Working Girls: Commercial Sex In A Chinese Boomtown

Document Type

Book Review

Publication Date

2012

Published In

PsycCRITIQUES

Abstract

Reviews the book, Migration, Prostitution, and Human Trafficking: The Voice of Chinese Women by Min Liu. This book offers an account of the experiences of young women in the sexual services industry in Shenzhen, a Special Economic Zone adjacent to Hong Kong. China’s unprecedented economic growth after 1978 produced drastic rural–urban inequality, a “floating population” of some 140 million rural-to-urban migrants searching for livelihoods, and rampant materialism.

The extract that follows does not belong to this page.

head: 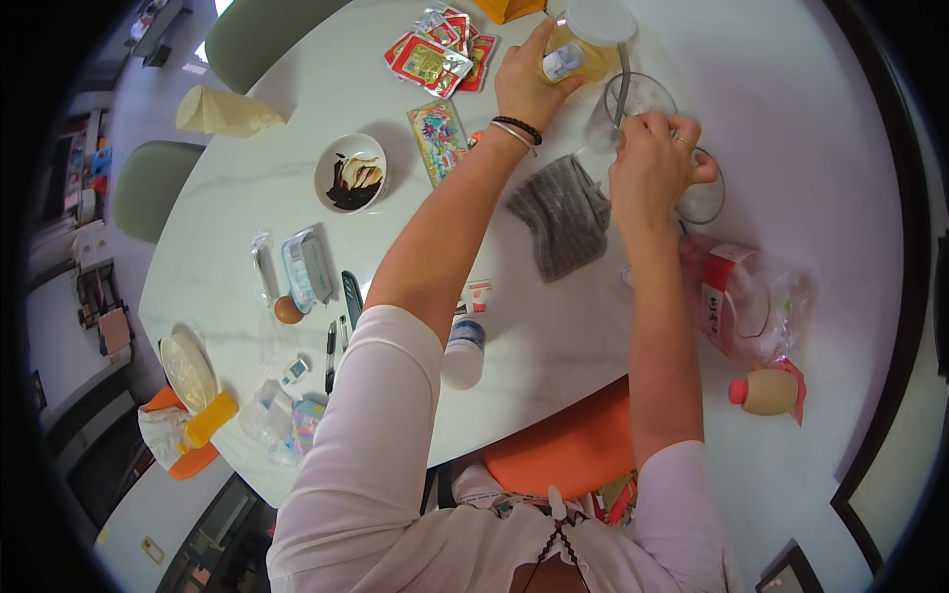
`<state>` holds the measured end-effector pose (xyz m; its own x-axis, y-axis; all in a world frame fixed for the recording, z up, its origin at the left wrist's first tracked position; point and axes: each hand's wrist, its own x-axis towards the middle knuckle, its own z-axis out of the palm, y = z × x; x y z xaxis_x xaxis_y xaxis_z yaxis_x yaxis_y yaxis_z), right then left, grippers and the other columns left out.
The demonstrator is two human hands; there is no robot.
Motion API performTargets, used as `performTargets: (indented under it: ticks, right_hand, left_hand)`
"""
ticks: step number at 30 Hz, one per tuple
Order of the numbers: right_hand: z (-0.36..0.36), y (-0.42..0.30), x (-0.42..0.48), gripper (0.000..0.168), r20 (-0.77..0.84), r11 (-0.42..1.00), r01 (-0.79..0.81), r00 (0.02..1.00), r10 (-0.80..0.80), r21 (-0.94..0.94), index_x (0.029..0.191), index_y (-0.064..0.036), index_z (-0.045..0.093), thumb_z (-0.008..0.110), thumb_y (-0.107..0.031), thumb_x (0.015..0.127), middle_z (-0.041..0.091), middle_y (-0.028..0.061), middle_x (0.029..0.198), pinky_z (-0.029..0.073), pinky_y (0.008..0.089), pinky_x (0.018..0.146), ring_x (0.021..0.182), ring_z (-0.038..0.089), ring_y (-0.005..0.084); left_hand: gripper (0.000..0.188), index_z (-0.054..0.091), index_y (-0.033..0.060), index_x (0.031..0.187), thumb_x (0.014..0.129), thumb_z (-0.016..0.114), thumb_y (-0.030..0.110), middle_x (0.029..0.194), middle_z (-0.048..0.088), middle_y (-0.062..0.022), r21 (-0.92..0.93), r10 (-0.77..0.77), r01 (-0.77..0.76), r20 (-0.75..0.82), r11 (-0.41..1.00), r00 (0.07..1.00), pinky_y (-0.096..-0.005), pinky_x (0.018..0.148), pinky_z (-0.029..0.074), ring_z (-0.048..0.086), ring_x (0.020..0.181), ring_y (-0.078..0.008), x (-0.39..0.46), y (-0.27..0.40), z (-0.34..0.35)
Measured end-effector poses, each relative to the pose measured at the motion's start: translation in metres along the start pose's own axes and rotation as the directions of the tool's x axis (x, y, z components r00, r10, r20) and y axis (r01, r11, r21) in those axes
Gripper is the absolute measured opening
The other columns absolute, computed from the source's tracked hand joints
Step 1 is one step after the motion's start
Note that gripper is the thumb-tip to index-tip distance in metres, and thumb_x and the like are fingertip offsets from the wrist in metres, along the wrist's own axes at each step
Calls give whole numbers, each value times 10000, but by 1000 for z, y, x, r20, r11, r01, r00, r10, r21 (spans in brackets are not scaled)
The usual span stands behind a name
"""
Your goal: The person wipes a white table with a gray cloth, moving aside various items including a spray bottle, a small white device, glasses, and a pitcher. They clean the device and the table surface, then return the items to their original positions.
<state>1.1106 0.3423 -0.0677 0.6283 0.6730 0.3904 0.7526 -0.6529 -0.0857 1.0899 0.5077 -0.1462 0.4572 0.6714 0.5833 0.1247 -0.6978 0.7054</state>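
My left hand is wrapped around the near left side of a clear jar of yellow contents with a white lid. A small pale label shows between thumb and fingers. My right hand has curled fingers at the near rim of a clear glass cup. A grey metal rod slants down beside those fingertips; whether they pinch it is hidden. Partly under the right hand's outer side is a round clear glass piece. A folded grey ribbed cloth lies between my forearms.
Red-and-gold foil sachets and a colourful flat case lie left. A white bowl has dark residue. Nearer are a wipes pack, an egg, pens, a white bottle, and a clear plastic bag right.
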Motion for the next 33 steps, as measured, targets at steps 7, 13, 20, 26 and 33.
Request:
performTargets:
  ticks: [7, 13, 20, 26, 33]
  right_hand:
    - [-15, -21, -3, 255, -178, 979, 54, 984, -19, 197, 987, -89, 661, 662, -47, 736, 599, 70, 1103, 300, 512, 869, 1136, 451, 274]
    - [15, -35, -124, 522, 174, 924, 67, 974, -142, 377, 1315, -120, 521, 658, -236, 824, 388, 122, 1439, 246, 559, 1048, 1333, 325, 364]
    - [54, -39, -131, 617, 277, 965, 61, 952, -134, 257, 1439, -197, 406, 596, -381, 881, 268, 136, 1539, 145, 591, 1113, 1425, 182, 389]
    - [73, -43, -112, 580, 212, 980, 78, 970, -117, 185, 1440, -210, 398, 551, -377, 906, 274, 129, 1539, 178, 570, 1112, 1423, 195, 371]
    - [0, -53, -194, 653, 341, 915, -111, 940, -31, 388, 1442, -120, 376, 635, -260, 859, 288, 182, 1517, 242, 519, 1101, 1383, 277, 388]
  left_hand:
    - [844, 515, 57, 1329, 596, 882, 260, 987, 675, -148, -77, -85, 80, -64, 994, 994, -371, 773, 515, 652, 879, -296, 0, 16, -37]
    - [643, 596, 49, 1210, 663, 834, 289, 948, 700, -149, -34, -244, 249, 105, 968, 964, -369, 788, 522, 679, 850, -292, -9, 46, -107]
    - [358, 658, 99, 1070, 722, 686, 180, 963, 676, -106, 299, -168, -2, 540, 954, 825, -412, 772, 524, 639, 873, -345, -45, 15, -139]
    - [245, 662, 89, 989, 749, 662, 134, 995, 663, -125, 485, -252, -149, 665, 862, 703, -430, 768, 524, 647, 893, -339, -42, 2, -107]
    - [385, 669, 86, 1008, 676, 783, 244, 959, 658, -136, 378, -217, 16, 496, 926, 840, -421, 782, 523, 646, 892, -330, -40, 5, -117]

As Liu documents, an explosion of commercial sex services and female prostitution followed on the heels of these changes. The core of Liu’s work is interviews with 40 women engaged in selling sexual services, as well as with some law enforcement officers and managers and owners of businesses that sold sexual services. Drawing from these interviews, Liu paints a picture of the pushes and pulls that drew young women into sex work, as well as benefits that kept them there. Few of these women were victims of trafficking; that is, they were not forced, tricked, or coerced into prostitution; most were under no external duress to continue. Their motives included ambition, opportunism, the need to help their families, and a desire for luxury goods. Selling sexual services offered easy money; the alternatives paid a pittance and often involved grueling physical labor. Liu’s account contradicts the simplistic idea that brute force, outright deception, and victimization are always involved in prostitution. At the same time, it demonstrates how societal structures, economic conditions, and cultural values shape individual agency and choice.

Comments

This work is a review of "Migration, Prostitution, And Human Trafficking: The Voice Of Chinese Women" by M. Liu.